- _INFORMATION PROVIDED_:
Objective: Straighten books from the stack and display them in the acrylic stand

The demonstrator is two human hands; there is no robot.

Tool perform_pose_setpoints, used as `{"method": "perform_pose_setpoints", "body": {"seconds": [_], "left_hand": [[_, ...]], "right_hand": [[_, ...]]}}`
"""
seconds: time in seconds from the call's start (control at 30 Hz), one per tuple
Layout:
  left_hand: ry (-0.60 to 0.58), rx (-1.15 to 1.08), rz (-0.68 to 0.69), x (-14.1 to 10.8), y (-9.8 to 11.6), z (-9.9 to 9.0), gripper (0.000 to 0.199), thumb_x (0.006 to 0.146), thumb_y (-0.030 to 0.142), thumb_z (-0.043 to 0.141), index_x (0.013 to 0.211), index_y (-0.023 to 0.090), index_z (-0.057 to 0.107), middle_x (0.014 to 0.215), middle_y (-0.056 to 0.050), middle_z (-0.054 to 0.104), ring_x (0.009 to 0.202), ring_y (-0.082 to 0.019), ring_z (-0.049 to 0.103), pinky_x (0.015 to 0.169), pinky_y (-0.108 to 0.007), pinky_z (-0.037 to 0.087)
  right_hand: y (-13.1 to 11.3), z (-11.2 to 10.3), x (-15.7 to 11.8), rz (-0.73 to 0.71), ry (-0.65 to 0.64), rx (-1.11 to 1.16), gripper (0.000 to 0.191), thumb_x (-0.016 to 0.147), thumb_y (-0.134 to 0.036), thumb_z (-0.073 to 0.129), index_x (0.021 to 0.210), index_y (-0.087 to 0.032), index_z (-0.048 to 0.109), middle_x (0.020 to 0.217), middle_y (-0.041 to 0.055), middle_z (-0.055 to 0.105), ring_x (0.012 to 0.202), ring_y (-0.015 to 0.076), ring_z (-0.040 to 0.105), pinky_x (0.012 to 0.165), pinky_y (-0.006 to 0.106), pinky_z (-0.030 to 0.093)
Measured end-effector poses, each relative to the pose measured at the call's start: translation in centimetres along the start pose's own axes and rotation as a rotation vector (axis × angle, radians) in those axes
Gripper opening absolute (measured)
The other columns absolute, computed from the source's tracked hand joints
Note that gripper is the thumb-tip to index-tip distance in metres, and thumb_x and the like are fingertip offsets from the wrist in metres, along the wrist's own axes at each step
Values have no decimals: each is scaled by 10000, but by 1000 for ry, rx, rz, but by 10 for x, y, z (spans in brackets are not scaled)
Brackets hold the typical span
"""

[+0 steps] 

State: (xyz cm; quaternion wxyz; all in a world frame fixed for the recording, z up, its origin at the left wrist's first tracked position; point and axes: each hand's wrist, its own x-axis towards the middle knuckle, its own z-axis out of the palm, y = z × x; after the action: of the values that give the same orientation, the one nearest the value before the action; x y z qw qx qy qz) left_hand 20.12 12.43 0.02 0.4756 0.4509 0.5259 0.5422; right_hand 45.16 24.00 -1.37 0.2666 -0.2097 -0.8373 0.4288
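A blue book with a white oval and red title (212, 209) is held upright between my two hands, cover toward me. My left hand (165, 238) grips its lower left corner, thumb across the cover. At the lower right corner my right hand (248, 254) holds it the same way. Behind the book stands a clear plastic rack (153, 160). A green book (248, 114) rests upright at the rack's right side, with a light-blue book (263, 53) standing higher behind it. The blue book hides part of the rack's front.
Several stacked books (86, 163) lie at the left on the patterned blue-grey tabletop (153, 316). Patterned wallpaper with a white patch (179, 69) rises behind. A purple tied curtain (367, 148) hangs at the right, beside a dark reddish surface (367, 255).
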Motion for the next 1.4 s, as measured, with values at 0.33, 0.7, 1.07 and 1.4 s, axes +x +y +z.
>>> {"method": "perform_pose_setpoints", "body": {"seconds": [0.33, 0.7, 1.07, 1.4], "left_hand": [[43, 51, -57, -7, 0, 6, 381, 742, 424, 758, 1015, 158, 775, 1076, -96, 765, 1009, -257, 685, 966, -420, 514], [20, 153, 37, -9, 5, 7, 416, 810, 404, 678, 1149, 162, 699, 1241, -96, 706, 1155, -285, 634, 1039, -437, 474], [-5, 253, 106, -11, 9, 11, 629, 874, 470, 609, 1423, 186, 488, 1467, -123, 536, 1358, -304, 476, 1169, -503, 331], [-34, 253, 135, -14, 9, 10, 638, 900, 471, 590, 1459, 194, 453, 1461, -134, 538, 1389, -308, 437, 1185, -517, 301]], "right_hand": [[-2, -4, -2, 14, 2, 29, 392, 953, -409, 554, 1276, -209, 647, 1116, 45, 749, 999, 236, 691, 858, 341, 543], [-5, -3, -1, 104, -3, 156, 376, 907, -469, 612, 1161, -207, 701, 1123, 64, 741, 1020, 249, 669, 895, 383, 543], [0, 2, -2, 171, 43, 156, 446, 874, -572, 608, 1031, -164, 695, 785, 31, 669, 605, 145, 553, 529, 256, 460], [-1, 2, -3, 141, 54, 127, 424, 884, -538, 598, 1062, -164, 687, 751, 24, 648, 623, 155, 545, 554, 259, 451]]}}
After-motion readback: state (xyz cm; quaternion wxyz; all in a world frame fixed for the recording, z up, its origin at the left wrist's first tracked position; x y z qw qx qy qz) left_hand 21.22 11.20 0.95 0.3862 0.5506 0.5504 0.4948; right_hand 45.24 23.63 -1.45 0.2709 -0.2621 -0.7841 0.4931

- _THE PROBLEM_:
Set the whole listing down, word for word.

- _RESULT_:
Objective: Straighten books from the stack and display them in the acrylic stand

The demonstrator is two human hands; there is no robot.

Tool perform_pose_setpoints, used as `{"method": "perform_pose_setpoints", "body": {"seconds": [_], "left_hand": [[_, ...]], "right_hand": [[_, ...]]}}`
"""
seconds: time in seconds from the call's start (control at 30 Hz), one per tuple
Layout:
  left_hand: ry (-0.60 to 0.58), rx (-1.15 to 1.08), rz (-0.68 to 0.69), x (-14.1 to 10.8), y (-9.8 to 11.6), z (-9.9 to 9.0), gripper (0.000 to 0.199), thumb_x (0.006 to 0.146), thumb_y (-0.030 to 0.142), thumb_z (-0.043 to 0.141), index_x (0.013 to 0.211), index_y (-0.023 to 0.090), index_z (-0.057 to 0.107), middle_x (0.014 to 0.215), middle_y (-0.056 to 0.050), middle_z (-0.054 to 0.104), ring_x (0.009 to 0.202), ring_y (-0.082 to 0.019), ring_z (-0.049 to 0.103), pinky_x (0.015 to 0.169), pinky_y (-0.108 to 0.007), pinky_z (-0.037 to 0.087)
  right_hand: y (-13.1 to 11.3), z (-11.2 to 10.3), x (-15.7 to 11.8), rz (-0.73 to 0.71), ry (-0.65 to 0.64), rx (-1.11 to 1.16), gripper (0.000 to 0.191), thumb_x (-0.016 to 0.147), thumb_y (-0.134 to 0.036), thumb_z (-0.073 to 0.129), index_x (0.021 to 0.210), index_y (-0.087 to 0.032), index_z (-0.048 to 0.109), middle_x (0.020 to 0.217), middle_y (-0.041 to 0.055), middle_z (-0.055 to 0.105), ring_x (0.012 to 0.202), ring_y (-0.015 to 0.076), ring_z (-0.040 to 0.105), pinky_x (0.012 to 0.165), pinky_y (-0.006 to 0.106), pinky_z (-0.030 to 0.093)
Measured end-effector poses, each relative to the pose measured at the call's start: translation in centimetres along the start pose's own axes and rotation as a rotation vector (axis × angle, radians) in those axes
Gripper opening absolute (measured)
The other columns absolute, computed from the source's tracked hand joints
Note that gripper is the thumb-tip to index-tip distance in metres, and thumb_x and the like are fingertip offsets from the wrist in metres, along the wrist's own axes at each step
Values have no decimals: each is scaled by 10000, but by 1000 for ry, rx, rz, but by 10 for x, y, z (spans in brackets are not scaled)
Brackets hold the typical span
"""

[+0 steps] 

State: (xyz cm; quaternion wxyz; all in a world frame fixed for the recording, z up, its origin at the left wrist's first tracked position; point and axes: each hand's wrist, its own x-axis towards the middle knuckle, its own z-axis out of the palm, y = z × x; after the action: of the values that give the same orientation, the one nearest the value before the action; x y z qw qx qy qz) left_hand 20.12 12.43 0.02 0.4756 0.4509 0.5259 0.5422; right_hand 45.16 24.00 -1.37 0.2666 -0.2097 -0.8373 0.4288
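A blue book with a white oval and red title (212, 209) is held upright between my two hands, cover toward me. My left hand (165, 238) grips its lower left corner, thumb across the cover. At the lower right corner my right hand (248, 254) holds it the same way. Behind the book stands a clear plastic rack (153, 160). A green book (248, 114) rests upright at the rack's right side, with a light-blue book (263, 53) standing higher behind it. The blue book hides part of the rack's front.
Several stacked books (86, 163) lie at the left on the patterned blue-grey tabletop (153, 316). Patterned wallpaper with a white patch (179, 69) rises behind. A purple tied curtain (367, 148) hangs at the right, beside a dark reddish surface (367, 255).
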Motion for the next 1.4 s, as measured, with values at 0.33, 0.7, 1.07 and 1.4 s, axes +x +y +z.
>>> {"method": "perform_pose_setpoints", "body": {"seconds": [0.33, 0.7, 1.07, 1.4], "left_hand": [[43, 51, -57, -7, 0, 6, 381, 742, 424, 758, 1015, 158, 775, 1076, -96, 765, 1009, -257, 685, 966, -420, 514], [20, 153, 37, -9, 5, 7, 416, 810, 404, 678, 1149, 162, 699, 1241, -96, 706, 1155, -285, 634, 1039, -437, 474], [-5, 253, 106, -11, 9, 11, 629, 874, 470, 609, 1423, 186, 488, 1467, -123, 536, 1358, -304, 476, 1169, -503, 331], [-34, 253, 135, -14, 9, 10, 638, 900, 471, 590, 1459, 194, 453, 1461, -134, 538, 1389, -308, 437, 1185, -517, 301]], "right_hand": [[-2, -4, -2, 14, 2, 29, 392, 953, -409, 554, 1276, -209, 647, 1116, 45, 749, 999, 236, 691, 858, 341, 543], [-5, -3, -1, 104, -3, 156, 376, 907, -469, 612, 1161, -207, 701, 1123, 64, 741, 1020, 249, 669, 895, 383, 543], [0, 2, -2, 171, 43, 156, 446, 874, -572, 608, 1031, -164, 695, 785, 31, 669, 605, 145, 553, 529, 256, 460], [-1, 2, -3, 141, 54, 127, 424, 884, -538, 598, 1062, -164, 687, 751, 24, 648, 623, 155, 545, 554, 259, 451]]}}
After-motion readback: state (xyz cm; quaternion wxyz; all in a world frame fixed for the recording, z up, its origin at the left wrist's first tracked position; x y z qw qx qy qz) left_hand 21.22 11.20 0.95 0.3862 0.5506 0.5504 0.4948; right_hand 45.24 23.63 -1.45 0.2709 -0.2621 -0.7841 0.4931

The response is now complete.